In the Fourteenth Century, Charles the Sixth built a castle near the gate of Carmes; and the Arena, deserted by the court and chivalry, became then the haunt of the poorest and least orderly part of the population; a sort of ant-hill, swarming with dirt, disease, and credulity; a veritable Alsatia, where craft eluded law, and violence defied it.

Then came the Sixteenth Century with Francis the First, who, ever knightly and honourable, and a gentleman in all his ideas and ways, sent forth his royal word for the cleansing of the Arena; forthwith great demolitions ensued, and the besom of destruction swept off swarms of the encroachers, but so late as a century ago, the Arena still contained, either under the porticoes or in the body of the building, some seventy or more houses, sheltering nearly a thousand persons.

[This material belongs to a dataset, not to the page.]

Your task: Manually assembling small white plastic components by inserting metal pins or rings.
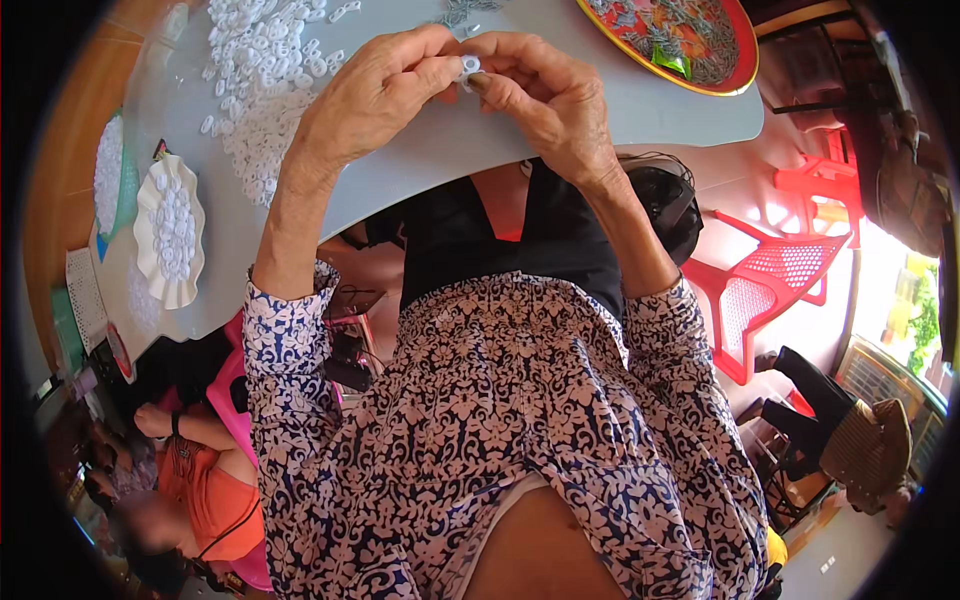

In closing this sketch of the Arena of Nismes, we will say that it would be well if we had as ready means of ingress and egress, to and from our churches and large public buildings, as were here accorded to the populace. Thirty openings, called Vomitories, gave passage to the spectators; it is computed that twenty thousand persons could pour in, or out, of the building through them, in the space of five minutes.

There is much more to be said of Nismes, and the present little sketch is felt to be meagre ;

but if it give satisfaction to any readers, and induce them to extend their summer tour from Paris down to the Plain of the Vistre, they can fill up the deficiencies for themselves, and they will be sure to return with pleasant remembrances of that ancient city, heightened in interest by the contrast with those afforded by the brilliant display of the marvels of modern art and industry at Paris in the Exhibition of 1855.